Citation:  Pp. 181-181 in Total Maximum Daily Load (TMDL) Environmental Regulations: Proceedings of the March 11-13, 2002 Conference, (Fort Worth, Texas, USA)  701P0102.(doi:10.13031/2013.7550)
Authors:   J.L. Hatfield, J.H. Prueger, T.J. Sauer

Movement of water across a watershed varies with season, year, and position within the watershed. The water balance of different positions throughout watersheds will require an understanding of the water use patterns of different cropping or land management systems. To implement the concepts of Total Maximum Daily Load (TMDL) will require an understanding of the water balance across a watershed. Studies have been conducted on the year-around water balance of cropping systems in the subsurface drained areas of central Iowa since 1991. These measurements have been made on a range of different tillage systems in corn and soybean rotations in different soils within Walnut Creek watershed.
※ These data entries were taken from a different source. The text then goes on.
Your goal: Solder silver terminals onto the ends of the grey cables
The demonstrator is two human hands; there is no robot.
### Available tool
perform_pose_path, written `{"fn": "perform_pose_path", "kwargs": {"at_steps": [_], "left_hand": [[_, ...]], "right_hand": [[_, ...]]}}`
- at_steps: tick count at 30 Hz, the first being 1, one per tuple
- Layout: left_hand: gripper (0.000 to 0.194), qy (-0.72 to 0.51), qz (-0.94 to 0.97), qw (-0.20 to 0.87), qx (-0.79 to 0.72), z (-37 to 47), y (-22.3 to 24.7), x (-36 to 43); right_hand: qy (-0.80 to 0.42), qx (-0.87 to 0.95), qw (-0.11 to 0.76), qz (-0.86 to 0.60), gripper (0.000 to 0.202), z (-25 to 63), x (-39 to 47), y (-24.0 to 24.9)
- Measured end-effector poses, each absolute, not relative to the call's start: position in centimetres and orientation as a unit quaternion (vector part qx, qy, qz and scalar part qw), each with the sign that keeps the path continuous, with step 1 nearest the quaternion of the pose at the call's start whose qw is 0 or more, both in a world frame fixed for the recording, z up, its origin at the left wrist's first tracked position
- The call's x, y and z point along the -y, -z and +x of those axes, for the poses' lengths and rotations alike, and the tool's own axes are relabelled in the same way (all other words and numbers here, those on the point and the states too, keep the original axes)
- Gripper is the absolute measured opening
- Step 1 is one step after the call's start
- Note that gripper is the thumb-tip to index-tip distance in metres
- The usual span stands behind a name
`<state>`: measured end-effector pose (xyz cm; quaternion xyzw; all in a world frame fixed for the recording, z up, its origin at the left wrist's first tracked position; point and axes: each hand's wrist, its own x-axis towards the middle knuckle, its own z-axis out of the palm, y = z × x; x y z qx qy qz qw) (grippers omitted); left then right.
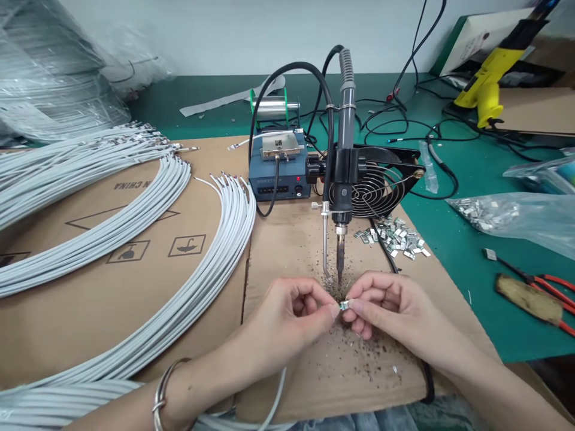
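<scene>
Just beneath the soldering iron tip point(340, 272), my two hands meet at a small metal connector point(344, 305) with a green part. My right hand point(386, 302) pinches this connector between thumb and fingertips. From the left, my left hand point(300, 305) is closed in a pinch at the connector's other end. A white cable point(279, 392) runs up beneath my left forearm toward that pinch; its end is hidden by the fingers. A thin solder feed tube point(325, 245) comes down beside the iron, its bent end close above my left fingertips.
Bundles of white cables point(224, 239) lie on the cardboard point(148, 287) at left. Behind the iron stand a blue solder feeder point(278, 173) and a black fan point(372, 185). Loose connectors point(399, 236) are heaped at right, near a bag of connectors point(489, 212) and red-handled pliers point(545, 284).
</scene>
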<state>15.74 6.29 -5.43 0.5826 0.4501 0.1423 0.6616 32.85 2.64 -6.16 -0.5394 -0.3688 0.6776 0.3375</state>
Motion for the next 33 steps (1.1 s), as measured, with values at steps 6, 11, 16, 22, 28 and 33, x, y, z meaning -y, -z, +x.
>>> {"fn": "perform_pose_path", "kwargs": {"at_steps": [6,11,16,22,28,33], "left_hand": [[0.015,-0.140,0.571,0.669,-0.456,15.9,5.5,-6.9],[0.016,-0.132,0.571,0.655,-0.477,15.9,5.4,-7.0],[0.016,-0.138,0.562,0.657,-0.483,15.9,5.4,-7.1],[0.016,-0.148,0.549,0.662,-0.489,16.1,5.5,-7.5],[0.015,-0.153,0.542,0.675,-0.476,16.0,5.6,-7.3],[0.015,-0.160,0.540,0.679,-0.472,16.1,5.7,-7.4]], "right_hand": [[-0.673,0.368,0.349,-0.539,0.025,32.8,-3.1,6.6],[-0.672,0.376,0.358,-0.528,0.023,32.9,-3.5,6.5],[-0.665,0.379,0.358,-0.534,0.023,33.0,-3.8,6.4],[-0.671,0.370,0.376,-0.521,0.023,33.1,-3.8,6.8],[-0.673,0.366,0.389,-0.511,0.021,33.2,-4.0,6.8],[-0.678,0.371,0.392,-0.499,0.018,33.2,-3.8,6.8]]}}
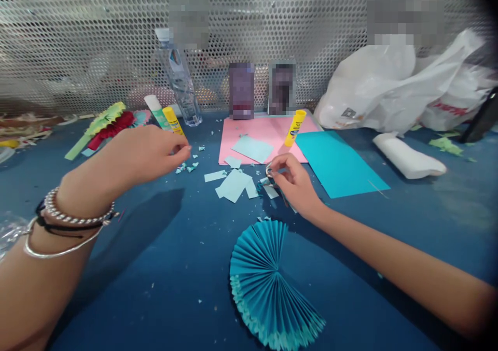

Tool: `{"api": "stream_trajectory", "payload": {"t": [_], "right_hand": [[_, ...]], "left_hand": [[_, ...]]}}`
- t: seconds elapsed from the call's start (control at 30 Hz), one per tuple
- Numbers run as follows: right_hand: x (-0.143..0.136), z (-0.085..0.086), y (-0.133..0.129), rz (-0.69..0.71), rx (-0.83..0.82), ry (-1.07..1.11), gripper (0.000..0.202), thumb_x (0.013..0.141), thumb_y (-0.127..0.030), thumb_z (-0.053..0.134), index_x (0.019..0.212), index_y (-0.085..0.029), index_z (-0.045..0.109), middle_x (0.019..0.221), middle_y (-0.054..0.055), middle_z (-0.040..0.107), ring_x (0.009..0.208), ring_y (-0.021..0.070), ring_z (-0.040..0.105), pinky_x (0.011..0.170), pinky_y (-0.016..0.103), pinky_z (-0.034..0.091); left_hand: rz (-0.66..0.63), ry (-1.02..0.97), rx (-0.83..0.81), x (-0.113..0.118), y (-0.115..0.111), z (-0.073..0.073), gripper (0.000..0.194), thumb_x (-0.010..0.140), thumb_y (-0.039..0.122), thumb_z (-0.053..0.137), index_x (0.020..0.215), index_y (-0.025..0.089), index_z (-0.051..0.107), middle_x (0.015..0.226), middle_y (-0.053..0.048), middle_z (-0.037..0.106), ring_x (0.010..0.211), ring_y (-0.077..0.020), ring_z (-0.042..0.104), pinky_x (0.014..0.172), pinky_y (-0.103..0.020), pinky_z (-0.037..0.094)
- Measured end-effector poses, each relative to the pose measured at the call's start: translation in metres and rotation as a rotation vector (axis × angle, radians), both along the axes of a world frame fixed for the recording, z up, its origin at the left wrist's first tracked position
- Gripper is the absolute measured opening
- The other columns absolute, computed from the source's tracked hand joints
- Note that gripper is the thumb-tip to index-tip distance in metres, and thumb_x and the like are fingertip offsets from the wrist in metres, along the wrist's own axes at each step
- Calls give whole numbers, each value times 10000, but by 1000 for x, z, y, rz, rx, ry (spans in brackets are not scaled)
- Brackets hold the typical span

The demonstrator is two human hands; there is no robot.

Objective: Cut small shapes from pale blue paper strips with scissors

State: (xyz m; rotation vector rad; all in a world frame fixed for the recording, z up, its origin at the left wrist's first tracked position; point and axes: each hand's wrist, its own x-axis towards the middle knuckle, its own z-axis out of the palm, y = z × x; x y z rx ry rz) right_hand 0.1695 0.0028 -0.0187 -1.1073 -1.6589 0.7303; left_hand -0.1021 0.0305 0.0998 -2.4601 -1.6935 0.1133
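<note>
Head camera, looking forward and down, close.

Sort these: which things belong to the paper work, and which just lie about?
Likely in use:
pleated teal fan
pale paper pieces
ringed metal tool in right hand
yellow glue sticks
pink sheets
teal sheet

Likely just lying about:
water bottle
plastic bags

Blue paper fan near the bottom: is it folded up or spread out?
Spread, but not a full circle: the fan shows pleats radiating from one centre and a gap at right.
</note>
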Motion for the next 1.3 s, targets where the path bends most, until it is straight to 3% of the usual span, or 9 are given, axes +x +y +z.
{"api": "stream_trajectory", "payload": {"t": [0.1, 0.2, 0.3, 0.4, 0.6, 0.83, 1.07, 1.2, 1.3], "right_hand": [[1, 5, -1, 14, 49, -44, 164, 747, -68, 416, 829, -205, 457, 905, 24, 460, 785, 131, 491, 580, 249, 417], [1, 12, 6, 16, 136, -167, 208, 741, -56, 415, 868, -210, 473, 941, 42, 479, 835, 160, 494, 645, 291, 431], [-1, 15, 23, 34, 263, -381, 319, 721, -53, 461, 985, -223, 515, 1020, 65, 492, 966, 222, 459, 801, 398, 401], [-10, 10, 45, 144, 379, -626, 385, 705, -72, 520, 1053, -236, 542, 1153, 76, 475, 1083, 290, 368, 872, 496, 328], [-24, -1, 67, 150, 417, -762, 262, 758, -89, 464, 940, -207, 612, 1154, 79, 486, 1065, 283, 357, 815, 462, 365], [-3, 16, 68, 184, 414, -763, 211, 731, -87, 478, 856, -208, 596, 1120, 70, 485, 1079, 279, 361, 820, 444, 354], [0, 15, 71, 41, 377, -408, 321, 712, -41, 415, 972, -208, 504, 1037, 76, 492, 1016, 243, 428, 857, 417, 357], [0, 9, 69, 51, 344, -263, 368, 722, -48, 413, 1049, -210, 461, 1052, 80, 487, 990, 222, 445, 833, 383, 384], [3, 5, 69, 44, 305, -200, 342, 741, -61, 423, 1048, -207, 458, 1020, 66, 486, 895, 184, 485, 761, 330, 420]], "left_hand": [[-77, -100, 33, 20, 3, -18, 294, 827, 390, 389, 931, 221, 605, 761, -14, 618, 662, -178, 536, 592, -262, 355], [-148, -277, 19, 40, 14, -51, 430, 840, 363, 400, 1219, 161, 411, 922, -79, 609, 827, -221, 536, 680, -294, 387], [-184, -284, 41, 54, 26, -80, 447, 816, 387, 456, 1163, 106, 466, 1012, -145, 559, 914, -268, 487, 775, -357, 369], [-141, -351, 32, 60, 38, -95, 355, 789, 335, 514, 1057, 105, 547, 973, -148, 549, 943, -276, 462, 815, -383, 348], [-122, -427, -26, 57, 51, -98, 250, 741, 310, 574, 927, 143, 594, 858, -88, 596, 856, -230, 517, 778, -338, 382], [-89, -517, -31, 55, 49, -100, 453, 711, 316, 600, 1119, 143, 510, 916, -92, 635, 827, -231, 558, 736, -339, 406], [-108, -739, -68, 68, 52, -86, 302, 751, 237, 547, 1052, 208, 542, 802, -24, 650, 703, -159, 595, 661, -274, 442], [-131, -790, 71, 84, 45, -76, 244, 789, 232, 510, 1028, 206, 550, 842, -21, 635, 759, -164, 583, 716, -293, 441], [-202, -740, 187, 96, 33, -77, 183, 803, 186, 498, 967, 199, 577, 877, -24, 632, 855, -189, 541, 797, -331, 403]]}}
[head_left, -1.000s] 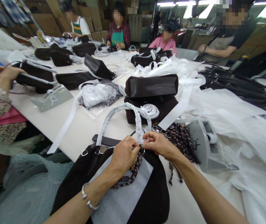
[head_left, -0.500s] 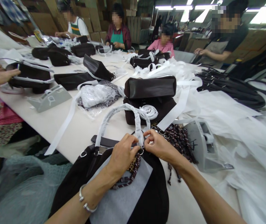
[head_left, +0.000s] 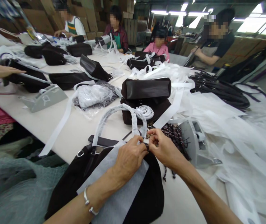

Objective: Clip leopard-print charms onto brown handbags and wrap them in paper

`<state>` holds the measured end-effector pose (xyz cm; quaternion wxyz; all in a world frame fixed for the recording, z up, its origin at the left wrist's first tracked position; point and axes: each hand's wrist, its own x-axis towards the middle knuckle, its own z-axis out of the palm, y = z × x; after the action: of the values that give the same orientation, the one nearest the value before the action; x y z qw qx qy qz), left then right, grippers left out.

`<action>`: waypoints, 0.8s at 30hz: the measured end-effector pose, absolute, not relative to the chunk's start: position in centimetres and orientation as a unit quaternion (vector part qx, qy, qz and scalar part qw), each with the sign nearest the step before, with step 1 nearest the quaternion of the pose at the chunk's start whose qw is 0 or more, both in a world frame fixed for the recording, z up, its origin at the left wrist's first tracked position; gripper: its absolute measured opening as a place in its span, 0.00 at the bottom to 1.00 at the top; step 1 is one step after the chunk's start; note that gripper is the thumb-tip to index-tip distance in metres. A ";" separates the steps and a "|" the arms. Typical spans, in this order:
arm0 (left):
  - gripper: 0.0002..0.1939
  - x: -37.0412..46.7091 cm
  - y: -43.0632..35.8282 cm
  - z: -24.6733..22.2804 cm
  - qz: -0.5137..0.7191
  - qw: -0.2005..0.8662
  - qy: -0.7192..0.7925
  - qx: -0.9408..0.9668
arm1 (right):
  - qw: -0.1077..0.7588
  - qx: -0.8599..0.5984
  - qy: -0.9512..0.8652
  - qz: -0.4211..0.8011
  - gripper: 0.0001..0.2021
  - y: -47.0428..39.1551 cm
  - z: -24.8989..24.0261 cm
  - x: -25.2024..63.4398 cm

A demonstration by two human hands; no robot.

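A dark bag [head_left: 151, 189] lies in front of me, its two handles [head_left: 105, 119] wrapped in white paper and arching up. A pale tissue sheet [head_left: 114, 193] covers part of its front. At the base of the right handle, my left hand [head_left: 131, 155] is closed, fingertips pinched on something I cannot make out. Close beside it, my right hand [head_left: 162, 146] is also pinched, near the bag's top edge; what it grips is too small to name. A braided cord bundle [head_left: 176, 135] lies just beyond my right hand.
Two stacked dark bags [head_left: 147, 88] stand ahead. A grey tape dispenser [head_left: 193, 143] is at the right, another [head_left: 44, 98] at the left. White paper [head_left: 231, 140] heaps on the right. Another person's hand [head_left: 2, 71] reaches in at the left; several people stand across the table.
The braided cord with leopard print that hung on the bag's front under my left hand is out of sight. The tissue sheet's upper part now shows left of my hand.
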<state>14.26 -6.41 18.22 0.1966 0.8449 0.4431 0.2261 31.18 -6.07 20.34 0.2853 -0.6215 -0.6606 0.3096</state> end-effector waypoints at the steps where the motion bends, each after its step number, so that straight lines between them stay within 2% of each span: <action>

Seasonal water use is dependent upon the precipitation, soil, and nutrient management of the crop. Variation of water use within a field varies with soil type. Development of water balance for these soils and crop rotations revealed that drainage patterns varied with the soils within the watershed. In the low organic matter soils drainage started earlier in the year and lost more water than higher organic matter soils. These findings have been incorporated into methods for assessing watershed water balance methods. Understanding these dynamics across a watershed allows the development of the potential best management practices to meet TMDL requirements.